Somewhere below is a line with "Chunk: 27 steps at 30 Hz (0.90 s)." and, later, a line with "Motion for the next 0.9"; repeat those two lines and all the lines between them, exactly as they are.

Top of Records for this task

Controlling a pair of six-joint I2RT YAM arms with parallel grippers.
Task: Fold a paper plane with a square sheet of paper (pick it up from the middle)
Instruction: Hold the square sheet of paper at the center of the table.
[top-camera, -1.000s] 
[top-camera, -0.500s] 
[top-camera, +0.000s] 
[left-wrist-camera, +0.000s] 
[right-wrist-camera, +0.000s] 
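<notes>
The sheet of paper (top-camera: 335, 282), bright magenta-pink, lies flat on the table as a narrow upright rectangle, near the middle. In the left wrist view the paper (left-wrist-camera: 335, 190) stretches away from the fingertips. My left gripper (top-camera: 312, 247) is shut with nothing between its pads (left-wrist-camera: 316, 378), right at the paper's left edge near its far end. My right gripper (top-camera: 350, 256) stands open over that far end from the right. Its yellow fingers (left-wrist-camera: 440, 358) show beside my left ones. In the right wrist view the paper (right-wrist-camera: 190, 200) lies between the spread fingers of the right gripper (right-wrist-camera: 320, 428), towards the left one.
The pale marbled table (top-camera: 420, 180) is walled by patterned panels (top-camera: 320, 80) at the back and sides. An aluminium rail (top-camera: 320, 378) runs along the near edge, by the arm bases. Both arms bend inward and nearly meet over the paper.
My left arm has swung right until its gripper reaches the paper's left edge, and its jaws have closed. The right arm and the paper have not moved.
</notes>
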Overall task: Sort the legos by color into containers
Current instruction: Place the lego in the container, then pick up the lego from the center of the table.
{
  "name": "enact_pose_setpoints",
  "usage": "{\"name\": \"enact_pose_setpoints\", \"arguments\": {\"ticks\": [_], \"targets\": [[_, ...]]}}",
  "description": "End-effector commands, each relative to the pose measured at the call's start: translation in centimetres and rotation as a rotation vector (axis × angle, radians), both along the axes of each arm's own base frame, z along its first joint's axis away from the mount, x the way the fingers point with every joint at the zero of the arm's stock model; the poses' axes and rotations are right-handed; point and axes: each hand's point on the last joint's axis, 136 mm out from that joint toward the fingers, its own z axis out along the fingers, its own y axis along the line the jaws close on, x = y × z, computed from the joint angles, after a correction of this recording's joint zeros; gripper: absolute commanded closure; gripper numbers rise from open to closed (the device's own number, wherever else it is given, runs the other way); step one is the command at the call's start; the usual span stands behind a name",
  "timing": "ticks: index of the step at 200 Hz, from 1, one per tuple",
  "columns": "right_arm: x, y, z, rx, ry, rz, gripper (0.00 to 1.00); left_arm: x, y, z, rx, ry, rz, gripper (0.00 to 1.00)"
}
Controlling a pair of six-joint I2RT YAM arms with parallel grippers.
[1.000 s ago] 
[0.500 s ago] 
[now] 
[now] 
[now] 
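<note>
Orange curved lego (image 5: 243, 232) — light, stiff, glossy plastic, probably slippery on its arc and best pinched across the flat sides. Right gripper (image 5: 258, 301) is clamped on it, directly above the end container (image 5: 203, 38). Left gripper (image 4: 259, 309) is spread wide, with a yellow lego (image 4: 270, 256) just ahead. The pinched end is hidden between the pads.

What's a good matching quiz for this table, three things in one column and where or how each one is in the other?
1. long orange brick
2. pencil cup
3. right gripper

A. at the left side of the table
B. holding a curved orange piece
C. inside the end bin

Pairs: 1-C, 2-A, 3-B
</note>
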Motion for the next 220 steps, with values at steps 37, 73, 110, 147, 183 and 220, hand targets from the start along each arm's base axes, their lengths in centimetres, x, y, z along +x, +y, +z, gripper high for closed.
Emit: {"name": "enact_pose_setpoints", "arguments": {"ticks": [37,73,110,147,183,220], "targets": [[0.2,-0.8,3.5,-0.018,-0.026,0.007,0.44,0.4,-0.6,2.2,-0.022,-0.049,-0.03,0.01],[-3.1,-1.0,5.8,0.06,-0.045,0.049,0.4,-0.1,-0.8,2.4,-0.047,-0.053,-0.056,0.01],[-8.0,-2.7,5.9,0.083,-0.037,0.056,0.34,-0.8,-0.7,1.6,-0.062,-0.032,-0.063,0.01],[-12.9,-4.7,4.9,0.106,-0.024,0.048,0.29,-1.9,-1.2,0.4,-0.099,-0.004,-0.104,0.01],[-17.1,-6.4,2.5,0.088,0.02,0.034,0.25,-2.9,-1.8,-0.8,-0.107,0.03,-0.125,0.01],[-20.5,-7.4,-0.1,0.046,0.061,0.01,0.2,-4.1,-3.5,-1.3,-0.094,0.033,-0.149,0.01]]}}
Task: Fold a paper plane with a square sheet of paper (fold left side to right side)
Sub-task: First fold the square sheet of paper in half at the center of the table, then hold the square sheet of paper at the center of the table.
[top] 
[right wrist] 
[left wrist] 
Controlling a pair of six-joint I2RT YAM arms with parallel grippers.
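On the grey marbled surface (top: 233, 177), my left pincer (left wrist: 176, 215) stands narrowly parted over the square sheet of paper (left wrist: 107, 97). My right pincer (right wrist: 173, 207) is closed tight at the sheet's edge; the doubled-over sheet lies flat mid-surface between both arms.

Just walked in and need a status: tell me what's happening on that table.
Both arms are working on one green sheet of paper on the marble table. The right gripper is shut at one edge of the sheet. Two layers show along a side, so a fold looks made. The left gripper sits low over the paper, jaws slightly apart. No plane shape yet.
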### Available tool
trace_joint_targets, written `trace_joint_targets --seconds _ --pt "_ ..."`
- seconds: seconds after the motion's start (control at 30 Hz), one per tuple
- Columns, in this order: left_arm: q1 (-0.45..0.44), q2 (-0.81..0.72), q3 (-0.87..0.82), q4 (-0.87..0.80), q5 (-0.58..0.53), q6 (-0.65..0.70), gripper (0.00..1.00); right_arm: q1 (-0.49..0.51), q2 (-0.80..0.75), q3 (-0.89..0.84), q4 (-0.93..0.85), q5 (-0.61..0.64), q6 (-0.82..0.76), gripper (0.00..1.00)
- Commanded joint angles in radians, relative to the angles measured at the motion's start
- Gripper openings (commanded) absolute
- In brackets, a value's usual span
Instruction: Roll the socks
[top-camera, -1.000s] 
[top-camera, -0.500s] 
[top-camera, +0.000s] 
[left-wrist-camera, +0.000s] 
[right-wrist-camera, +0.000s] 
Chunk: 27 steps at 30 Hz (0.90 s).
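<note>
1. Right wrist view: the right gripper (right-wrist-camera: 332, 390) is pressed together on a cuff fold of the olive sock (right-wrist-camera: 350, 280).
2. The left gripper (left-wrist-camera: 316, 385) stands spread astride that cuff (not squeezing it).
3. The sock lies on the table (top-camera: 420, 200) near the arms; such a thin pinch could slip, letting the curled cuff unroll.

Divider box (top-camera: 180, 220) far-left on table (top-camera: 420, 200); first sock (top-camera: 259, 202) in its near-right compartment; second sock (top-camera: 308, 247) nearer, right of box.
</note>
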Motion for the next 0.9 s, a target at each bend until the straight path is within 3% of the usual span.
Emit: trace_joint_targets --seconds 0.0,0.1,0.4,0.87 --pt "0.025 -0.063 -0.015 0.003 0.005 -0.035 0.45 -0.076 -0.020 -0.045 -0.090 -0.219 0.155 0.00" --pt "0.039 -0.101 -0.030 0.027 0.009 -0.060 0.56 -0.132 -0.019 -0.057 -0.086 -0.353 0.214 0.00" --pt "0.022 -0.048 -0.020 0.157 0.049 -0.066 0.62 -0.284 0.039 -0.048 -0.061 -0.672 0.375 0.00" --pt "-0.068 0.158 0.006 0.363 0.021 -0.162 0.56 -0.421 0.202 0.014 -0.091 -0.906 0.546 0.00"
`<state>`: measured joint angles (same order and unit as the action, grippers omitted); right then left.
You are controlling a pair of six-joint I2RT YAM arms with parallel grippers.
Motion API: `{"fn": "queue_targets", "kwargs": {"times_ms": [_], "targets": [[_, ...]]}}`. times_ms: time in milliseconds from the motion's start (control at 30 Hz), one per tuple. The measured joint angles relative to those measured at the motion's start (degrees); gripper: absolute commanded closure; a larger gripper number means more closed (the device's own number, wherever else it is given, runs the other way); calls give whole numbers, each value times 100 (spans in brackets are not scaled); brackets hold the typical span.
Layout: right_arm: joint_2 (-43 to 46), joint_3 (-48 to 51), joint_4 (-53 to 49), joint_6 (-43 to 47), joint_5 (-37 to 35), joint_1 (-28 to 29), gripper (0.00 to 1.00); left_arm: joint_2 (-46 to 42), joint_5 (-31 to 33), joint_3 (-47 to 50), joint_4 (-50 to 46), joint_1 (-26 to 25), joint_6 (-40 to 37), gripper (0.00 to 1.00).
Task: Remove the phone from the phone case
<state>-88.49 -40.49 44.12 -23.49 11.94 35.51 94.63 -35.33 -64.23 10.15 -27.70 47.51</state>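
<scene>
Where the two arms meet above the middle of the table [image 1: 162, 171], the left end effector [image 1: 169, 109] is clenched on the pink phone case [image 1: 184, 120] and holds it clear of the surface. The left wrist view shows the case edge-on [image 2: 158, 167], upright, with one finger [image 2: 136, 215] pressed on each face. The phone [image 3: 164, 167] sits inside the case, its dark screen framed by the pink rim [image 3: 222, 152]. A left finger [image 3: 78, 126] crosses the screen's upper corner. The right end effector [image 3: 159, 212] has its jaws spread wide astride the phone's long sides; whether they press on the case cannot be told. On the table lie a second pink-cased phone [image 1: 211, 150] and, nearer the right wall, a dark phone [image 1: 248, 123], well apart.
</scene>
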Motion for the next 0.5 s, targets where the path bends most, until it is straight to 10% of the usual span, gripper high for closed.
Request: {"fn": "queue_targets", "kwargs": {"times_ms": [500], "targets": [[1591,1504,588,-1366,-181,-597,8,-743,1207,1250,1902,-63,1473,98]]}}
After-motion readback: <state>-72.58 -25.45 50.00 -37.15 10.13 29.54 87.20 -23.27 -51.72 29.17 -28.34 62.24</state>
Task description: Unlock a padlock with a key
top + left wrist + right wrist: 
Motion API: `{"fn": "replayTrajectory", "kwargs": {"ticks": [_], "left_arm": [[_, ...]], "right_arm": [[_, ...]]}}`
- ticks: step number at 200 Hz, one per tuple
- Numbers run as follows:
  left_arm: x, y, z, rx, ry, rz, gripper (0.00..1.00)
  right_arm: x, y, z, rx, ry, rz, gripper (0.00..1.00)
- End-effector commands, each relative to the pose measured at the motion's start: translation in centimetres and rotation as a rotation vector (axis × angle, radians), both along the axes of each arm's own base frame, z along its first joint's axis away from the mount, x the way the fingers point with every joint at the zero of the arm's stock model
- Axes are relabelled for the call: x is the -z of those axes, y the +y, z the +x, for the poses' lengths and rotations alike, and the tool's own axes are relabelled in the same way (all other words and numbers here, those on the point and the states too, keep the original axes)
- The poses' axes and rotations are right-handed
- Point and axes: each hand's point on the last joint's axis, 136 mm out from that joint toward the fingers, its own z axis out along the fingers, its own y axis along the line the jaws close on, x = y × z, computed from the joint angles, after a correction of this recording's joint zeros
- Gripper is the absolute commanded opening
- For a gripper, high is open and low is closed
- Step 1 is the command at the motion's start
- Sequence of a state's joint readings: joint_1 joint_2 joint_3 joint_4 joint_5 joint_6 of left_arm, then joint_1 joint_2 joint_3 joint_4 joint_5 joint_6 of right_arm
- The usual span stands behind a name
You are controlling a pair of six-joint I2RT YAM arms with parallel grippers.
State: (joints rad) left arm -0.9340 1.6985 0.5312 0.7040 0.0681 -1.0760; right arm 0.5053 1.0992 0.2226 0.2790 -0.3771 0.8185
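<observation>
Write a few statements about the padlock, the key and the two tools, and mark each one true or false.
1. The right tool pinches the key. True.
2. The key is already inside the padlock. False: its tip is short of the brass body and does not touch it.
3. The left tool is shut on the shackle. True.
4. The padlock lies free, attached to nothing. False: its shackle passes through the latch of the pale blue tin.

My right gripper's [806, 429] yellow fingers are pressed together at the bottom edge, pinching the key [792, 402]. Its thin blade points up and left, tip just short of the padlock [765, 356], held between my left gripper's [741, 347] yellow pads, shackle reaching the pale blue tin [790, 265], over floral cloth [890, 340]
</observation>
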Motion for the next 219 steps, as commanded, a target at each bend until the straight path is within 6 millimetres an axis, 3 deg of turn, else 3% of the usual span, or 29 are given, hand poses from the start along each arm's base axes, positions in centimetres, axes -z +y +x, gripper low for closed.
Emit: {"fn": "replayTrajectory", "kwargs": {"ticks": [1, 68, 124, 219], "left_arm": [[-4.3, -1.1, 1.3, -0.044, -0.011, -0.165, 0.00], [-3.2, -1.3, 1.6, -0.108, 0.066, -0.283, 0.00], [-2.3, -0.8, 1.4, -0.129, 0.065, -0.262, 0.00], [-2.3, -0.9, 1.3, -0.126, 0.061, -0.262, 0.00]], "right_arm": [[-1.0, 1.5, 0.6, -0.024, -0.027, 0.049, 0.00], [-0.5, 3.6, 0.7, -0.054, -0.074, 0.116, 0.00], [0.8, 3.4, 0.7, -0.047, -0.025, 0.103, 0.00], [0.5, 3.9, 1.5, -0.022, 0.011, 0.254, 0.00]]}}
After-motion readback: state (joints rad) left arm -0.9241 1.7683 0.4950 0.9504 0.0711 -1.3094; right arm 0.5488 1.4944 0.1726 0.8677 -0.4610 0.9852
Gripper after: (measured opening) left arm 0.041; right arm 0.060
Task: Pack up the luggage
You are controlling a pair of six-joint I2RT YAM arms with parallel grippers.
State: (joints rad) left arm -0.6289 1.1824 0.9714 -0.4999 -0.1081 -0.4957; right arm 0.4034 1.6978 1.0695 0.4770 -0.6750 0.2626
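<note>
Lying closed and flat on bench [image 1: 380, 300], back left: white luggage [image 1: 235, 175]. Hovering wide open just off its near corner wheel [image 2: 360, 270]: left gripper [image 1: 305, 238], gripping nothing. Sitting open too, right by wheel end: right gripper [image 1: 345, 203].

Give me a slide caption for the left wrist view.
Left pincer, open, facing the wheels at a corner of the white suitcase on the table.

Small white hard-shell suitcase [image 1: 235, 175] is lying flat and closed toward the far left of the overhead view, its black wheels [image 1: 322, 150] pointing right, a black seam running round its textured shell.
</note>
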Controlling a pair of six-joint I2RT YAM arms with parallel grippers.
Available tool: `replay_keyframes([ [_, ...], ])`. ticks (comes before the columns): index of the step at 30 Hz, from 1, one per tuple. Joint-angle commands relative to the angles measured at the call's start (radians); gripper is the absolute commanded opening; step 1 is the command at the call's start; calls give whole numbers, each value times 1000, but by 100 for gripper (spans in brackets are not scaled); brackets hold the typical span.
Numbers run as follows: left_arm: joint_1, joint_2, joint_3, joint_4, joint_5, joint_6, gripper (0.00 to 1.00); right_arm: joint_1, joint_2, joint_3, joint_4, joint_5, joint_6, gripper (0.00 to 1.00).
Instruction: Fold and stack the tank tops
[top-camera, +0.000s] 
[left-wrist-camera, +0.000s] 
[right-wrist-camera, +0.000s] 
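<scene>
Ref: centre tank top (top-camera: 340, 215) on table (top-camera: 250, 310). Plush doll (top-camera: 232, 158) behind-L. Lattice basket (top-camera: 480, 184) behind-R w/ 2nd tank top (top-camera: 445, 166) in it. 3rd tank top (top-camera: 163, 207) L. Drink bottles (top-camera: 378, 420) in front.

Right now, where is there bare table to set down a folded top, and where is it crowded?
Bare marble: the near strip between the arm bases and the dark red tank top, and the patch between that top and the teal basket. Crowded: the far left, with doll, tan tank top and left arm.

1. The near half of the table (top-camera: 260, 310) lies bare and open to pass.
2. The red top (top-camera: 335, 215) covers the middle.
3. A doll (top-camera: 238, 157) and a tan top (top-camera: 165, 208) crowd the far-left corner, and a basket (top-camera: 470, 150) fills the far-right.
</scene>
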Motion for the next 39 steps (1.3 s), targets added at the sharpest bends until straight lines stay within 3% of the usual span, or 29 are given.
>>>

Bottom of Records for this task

→ **Solution to this problem**
Chunk: 27 steps at 30 Hz (0.90 s).
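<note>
1. Right wrist view: the right gripper (right-wrist-camera: 332, 390) is pressed together on a cuff fold of the olive sock (right-wrist-camera: 350, 280).
2. The left gripper (left-wrist-camera: 316, 385) stands spread astride that cuff (not squeezing it).
3. The sock lies on the table (top-camera: 420, 200) near the arms; such a thin pinch could slip, letting the curled cuff unroll.

Divider box (top-camera: 180, 220) far-left on table (top-camera: 420, 200); first sock (top-camera: 259, 202) in its near-right compartment; second sock (top-camera: 308, 247) nearer, right of box.
</note>
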Motion for the next 0.9 s, a target at each bend until the straight path is within 3% of the usual span.

With that, the exercise is finished.